/CodeFlare-Extractors

Performance-oriented, parallel, Clowder Extractors using CodeFlare & Ray.io.

Primary LanguagePython

Clowder Framework Data Processors

The open-source tool for Long Tail Data Management

WebsiteInstallDocsMake your own from a TemplateTry it now

Join our Slack to talk to the devs.

Join our Slack for support

CodeFlare Clowder

CodeFlare + Clowder makes it easy to run ML inference and similar workloads over your files, no matter how unique your data is.


Why Extractors?

At its heart, extractors run a Python function over every file in a dataset. They can run at the click of a button in Clowder web UI or like an event listener every time a new file is uploaded.

Extractors are performant, parallel-by-default, web-native Clowder Extractors using CodeFlare & Ray.io.

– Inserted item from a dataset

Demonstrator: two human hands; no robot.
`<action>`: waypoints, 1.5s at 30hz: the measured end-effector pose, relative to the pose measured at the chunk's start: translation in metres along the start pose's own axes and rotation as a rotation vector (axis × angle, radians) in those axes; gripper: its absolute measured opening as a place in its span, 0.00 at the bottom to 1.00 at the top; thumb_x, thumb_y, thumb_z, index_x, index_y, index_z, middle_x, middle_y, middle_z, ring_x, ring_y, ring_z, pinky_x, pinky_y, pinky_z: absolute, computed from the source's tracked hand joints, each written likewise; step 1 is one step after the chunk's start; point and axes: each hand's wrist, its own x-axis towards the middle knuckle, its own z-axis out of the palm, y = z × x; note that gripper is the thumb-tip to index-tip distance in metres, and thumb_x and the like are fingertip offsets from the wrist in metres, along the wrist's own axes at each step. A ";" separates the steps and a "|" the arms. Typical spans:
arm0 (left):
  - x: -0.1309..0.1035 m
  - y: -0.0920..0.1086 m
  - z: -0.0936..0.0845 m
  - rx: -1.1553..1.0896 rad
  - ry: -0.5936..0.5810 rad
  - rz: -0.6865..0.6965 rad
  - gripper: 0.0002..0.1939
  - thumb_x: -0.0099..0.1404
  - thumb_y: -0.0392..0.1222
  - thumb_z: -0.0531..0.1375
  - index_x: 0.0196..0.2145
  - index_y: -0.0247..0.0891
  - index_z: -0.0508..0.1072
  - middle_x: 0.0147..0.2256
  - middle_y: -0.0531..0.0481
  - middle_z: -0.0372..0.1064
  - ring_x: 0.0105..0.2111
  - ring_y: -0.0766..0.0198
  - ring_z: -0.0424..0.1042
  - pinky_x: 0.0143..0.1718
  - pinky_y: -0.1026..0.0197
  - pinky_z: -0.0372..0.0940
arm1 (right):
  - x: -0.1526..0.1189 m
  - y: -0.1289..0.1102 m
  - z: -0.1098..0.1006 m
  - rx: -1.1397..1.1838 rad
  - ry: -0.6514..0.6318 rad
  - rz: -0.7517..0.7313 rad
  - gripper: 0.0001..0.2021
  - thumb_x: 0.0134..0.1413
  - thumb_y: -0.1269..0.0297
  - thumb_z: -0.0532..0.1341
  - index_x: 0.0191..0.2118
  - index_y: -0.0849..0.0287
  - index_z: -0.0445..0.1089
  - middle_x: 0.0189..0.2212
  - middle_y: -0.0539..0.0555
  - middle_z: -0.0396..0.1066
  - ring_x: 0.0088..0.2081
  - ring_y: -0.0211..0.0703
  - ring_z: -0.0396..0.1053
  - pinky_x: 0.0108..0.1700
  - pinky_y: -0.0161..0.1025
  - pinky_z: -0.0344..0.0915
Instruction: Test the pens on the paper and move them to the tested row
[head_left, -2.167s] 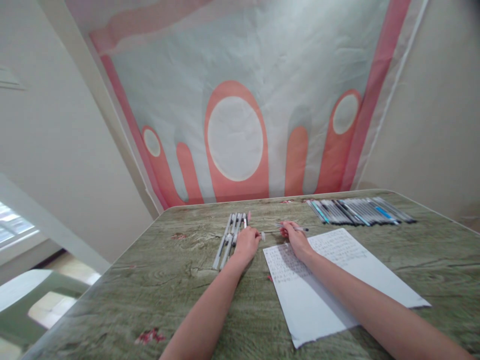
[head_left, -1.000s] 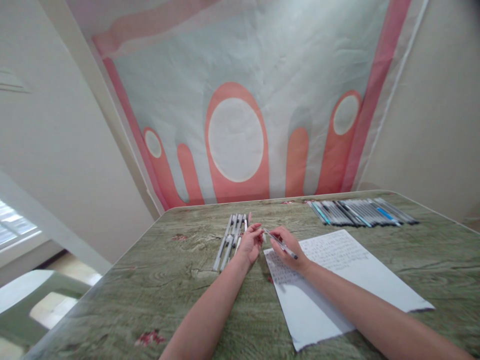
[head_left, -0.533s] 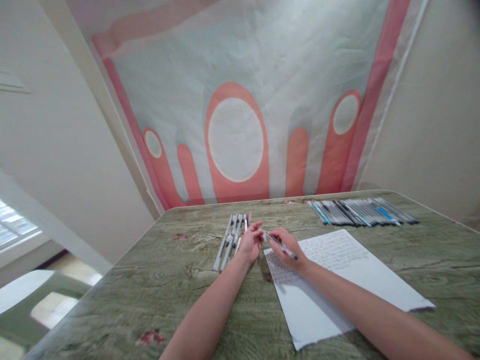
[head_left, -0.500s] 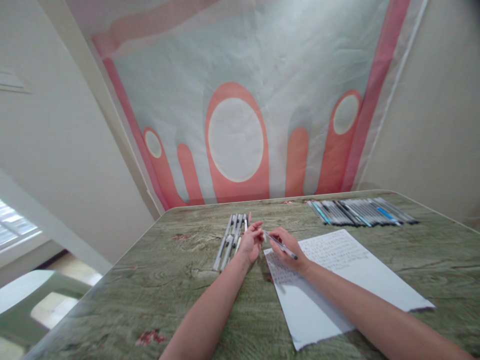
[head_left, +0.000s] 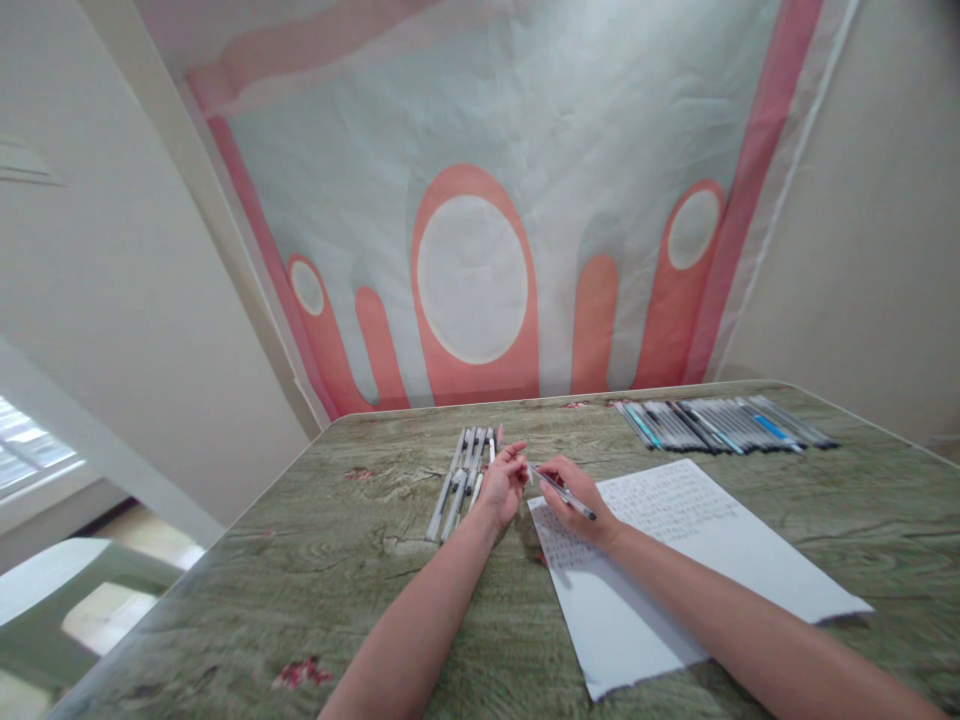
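Note:
My right hand [head_left: 571,497] is closed round a slim clear pen [head_left: 568,497] with a dark end. The pen slants, its other end pointing up-left at the fingertips of my left hand [head_left: 505,484]. That hand is turned partly palm up with curled fingers, pinched close to the pen's end; anything small between them is too blurred to make out. Under my right wrist lies a white sheet of paper [head_left: 720,575] with rows of handwriting on its upper part. Just left of my left hand, several capped clear pens [head_left: 459,480] lie side by side, some partly hidden by it.
At the back right of the wood-grain table [head_left: 360,570] lies a long row of pens [head_left: 720,425], mostly clear, a few blue or teal. A patterned wall covering [head_left: 472,280] rises behind the table. A pale chair [head_left: 82,610] stands at lower left.

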 end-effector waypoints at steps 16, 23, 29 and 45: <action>-0.004 0.006 0.005 0.221 -0.094 0.132 0.14 0.47 0.34 0.60 0.35 0.35 0.65 0.22 0.57 0.55 0.21 0.74 0.55 0.26 0.69 0.51 | -0.002 0.000 -0.003 0.046 0.020 0.024 0.06 0.53 0.65 0.52 0.35 0.59 0.64 0.28 0.52 0.63 0.29 0.38 0.61 0.33 0.37 0.58; -0.005 0.008 0.005 0.256 -0.163 0.130 0.13 0.48 0.35 0.60 0.35 0.35 0.65 0.23 0.56 0.56 0.23 0.73 0.56 0.28 0.67 0.51 | -0.004 0.005 -0.002 0.093 0.036 0.063 0.06 0.53 0.65 0.52 0.34 0.59 0.64 0.28 0.51 0.63 0.28 0.38 0.61 0.31 0.36 0.58; -0.003 0.006 0.006 0.210 -0.138 0.131 0.15 0.49 0.38 0.60 0.36 0.35 0.63 0.23 0.56 0.57 0.23 0.72 0.57 0.29 0.67 0.51 | -0.003 0.005 -0.001 0.107 0.171 0.108 0.07 0.54 0.64 0.51 0.36 0.58 0.62 0.29 0.51 0.63 0.30 0.39 0.61 0.32 0.37 0.59; -0.002 0.002 0.001 0.131 -0.118 0.136 0.15 0.52 0.39 0.59 0.38 0.36 0.62 0.21 0.58 0.56 0.22 0.73 0.57 0.28 0.68 0.52 | -0.003 -0.002 -0.002 0.041 0.059 -0.029 0.07 0.51 0.67 0.52 0.37 0.57 0.63 0.29 0.52 0.64 0.30 0.38 0.61 0.33 0.37 0.59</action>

Check out our 📜 blog post on the incredible speed and developer experience of building on Ray.

🧠 ML Inference

Need to process a lot of files? This is great for ML inference and data pre-processing. These examples work out of the box or you can swap in your own model!

PyTorch example

TensorFlow Keras example

Huggingface Transformers example

🔁 Event-driven

Have daily data dumps? Extractors are perfect for event-driven actions. They will run code every time a file is uploaded. Uploads themselves can be automated via PyClowder for a totally hands-free data pipeline.

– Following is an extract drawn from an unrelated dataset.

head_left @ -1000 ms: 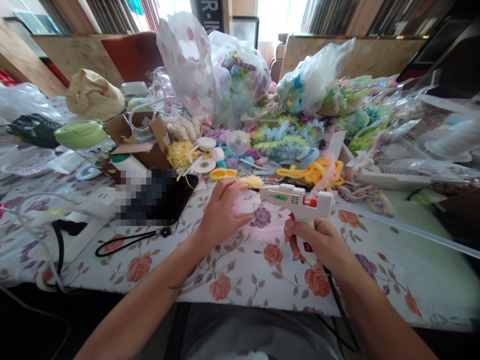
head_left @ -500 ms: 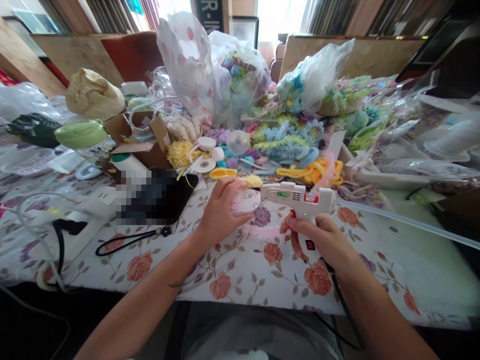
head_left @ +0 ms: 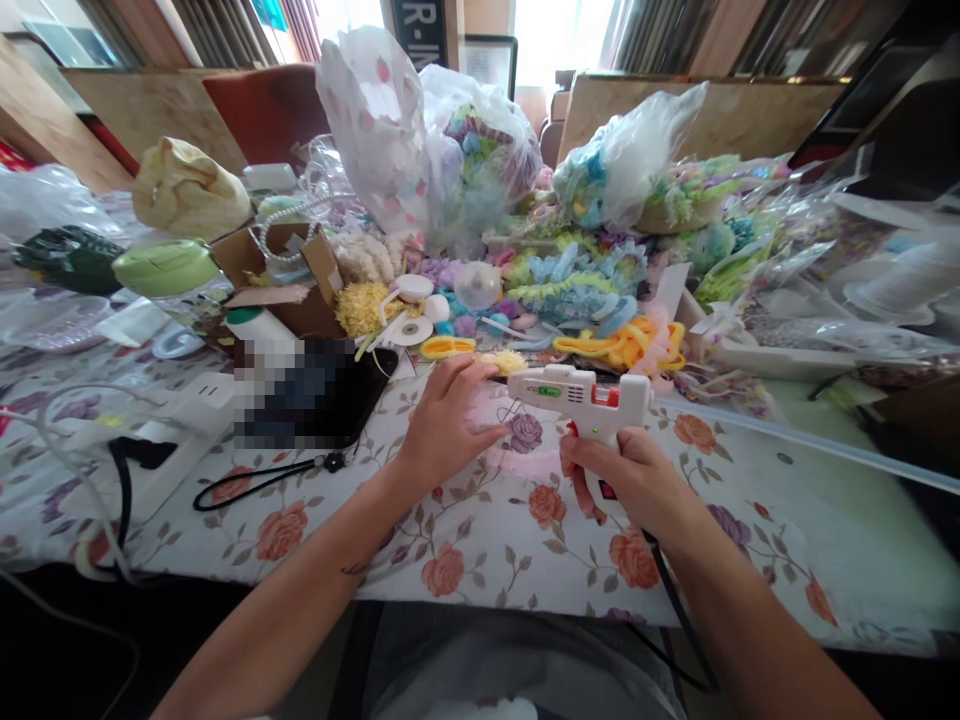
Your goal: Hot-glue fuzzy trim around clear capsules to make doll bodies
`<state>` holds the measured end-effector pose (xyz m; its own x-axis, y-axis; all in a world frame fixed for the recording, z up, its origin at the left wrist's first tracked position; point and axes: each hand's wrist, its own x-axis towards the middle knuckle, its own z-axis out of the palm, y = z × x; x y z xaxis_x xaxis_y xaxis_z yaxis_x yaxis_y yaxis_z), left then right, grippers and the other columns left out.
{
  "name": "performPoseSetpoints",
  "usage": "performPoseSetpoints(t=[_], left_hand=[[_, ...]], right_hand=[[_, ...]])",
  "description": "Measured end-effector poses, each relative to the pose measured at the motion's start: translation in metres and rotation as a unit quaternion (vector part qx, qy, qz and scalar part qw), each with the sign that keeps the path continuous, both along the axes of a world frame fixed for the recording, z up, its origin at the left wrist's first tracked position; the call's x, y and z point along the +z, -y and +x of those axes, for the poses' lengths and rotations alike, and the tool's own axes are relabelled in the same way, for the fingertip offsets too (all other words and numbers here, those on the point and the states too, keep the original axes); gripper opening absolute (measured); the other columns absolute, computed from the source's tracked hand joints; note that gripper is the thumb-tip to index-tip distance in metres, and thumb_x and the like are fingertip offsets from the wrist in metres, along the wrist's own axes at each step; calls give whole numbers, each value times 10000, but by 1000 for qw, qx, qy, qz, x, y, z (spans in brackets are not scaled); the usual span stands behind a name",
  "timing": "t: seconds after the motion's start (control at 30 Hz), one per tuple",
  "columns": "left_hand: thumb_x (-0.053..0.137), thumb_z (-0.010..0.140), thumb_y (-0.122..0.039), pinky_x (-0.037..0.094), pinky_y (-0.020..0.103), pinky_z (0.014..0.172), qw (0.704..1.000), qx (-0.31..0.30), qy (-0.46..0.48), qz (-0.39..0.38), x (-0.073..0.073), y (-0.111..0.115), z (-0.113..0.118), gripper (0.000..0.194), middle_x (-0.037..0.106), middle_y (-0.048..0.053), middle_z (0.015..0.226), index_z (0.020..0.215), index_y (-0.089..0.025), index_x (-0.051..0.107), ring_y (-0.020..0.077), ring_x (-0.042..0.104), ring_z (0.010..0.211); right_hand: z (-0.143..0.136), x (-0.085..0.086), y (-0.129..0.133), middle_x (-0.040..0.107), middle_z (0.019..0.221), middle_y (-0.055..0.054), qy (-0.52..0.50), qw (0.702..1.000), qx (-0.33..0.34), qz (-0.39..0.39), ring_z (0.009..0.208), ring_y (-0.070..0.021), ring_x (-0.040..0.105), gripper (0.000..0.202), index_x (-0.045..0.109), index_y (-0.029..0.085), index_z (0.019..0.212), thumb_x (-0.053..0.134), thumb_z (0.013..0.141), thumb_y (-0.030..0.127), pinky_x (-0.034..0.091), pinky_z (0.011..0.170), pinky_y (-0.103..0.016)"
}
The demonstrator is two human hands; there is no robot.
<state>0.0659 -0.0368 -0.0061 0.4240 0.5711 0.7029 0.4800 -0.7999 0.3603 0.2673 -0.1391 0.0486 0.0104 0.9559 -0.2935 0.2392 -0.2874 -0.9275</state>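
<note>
My right hand [head_left: 637, 470] is wrapped round the handle of a white hot glue gun [head_left: 577, 393], its fingers at the red trigger. A long translucent glue stick [head_left: 795, 440] runs out behind the gun to the right. Curved round a pale pink see-through piece [head_left: 487, 408] is my left hand [head_left: 450, 415], fingers above and thumb below. The gun's nozzle end is close to the left fingertips, beside a fluffy yellow tuft [head_left: 510, 359]. Whether the nozzle touches anything I cannot tell. A sheer pink band [head_left: 525, 462] lies on the cloth below.
On the left lie a phone [head_left: 360, 400] with a black strap and a white power strip [head_left: 187, 410] with cables. Behind my hands are orange-yellow fuzzy strips [head_left: 630, 343], a thread cone [head_left: 262, 330], a cardboard box [head_left: 319, 270] and bagged yarn trimmings [head_left: 487, 160].
The glue gun has shifted left and slightly down with my right hand, bringing its nozzle nearer the left fingertips. My left hand has barely moved.
</note>
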Motion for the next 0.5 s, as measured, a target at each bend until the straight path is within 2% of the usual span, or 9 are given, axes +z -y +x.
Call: performPoseSetpoints(t=[0.13,0.37,0.5], left_hand=[[768,714,-465,453,450,1026,1000,-2,8,-12,1,0,0,624,528,98,1206,1225,-249,482,285,527,1179],[814,670,-417,453,435,1031,999,-3,16,-43,3,2,0,655,517,92,1220,1214,-251,488,280,515,1203],[802,684,-425,456,427,1025,999,-9,17,-47,3,2,-1,649,511,95,1224,1222,-249,485,276,506,1214]], right_hand=[[3,2,2,563,430,-18,10,1000,-1,0,379,-102,477,340,554,171,548,528,834,355,374,420,-223],[4,4,0,540,405,-8,-12,999,-30,1,340,-100,469,333,545,170,543,565,792,391,347,378,-214],[6,2,-2,538,405,-8,-5,1000,-24,-7,345,-107,478,326,563,166,544,566,776,395,366,391,-220]])
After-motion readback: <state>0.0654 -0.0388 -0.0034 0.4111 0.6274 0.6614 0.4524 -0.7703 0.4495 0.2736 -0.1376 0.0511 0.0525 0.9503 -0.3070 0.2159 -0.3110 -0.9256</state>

Clowder's rich scientific data ecosystem

Benefit from the rich featureset & full extensibility of Clowder:

  • Instead of files on your laptop, use Clowder to add collaborators & share datasets via the browser.
  • Scientists like that we work with every filetype, and have rich extensibility for any job you need to run.

🚀 Quickstart install

  1. Clone this repo inside your Clowder directory (or install Clowder if you haven't yet):

cd your/path/to/clowder
git clone git@github.com:clowder-framework/CodeFlare-Extractors.git

  1. Install CodeFlare-CLI

brew tap project-codeflare/codeflare-cli https://github.com/project-codeflare/codeflare-cli
brew install codeflare

On Linux, please install from source, as described in the CodeFlare-CLI repo. Windows has not been tested.

Usage

Invoke from inside your Clowder directory, so that we may respect Clowder's existing Docker Compose files.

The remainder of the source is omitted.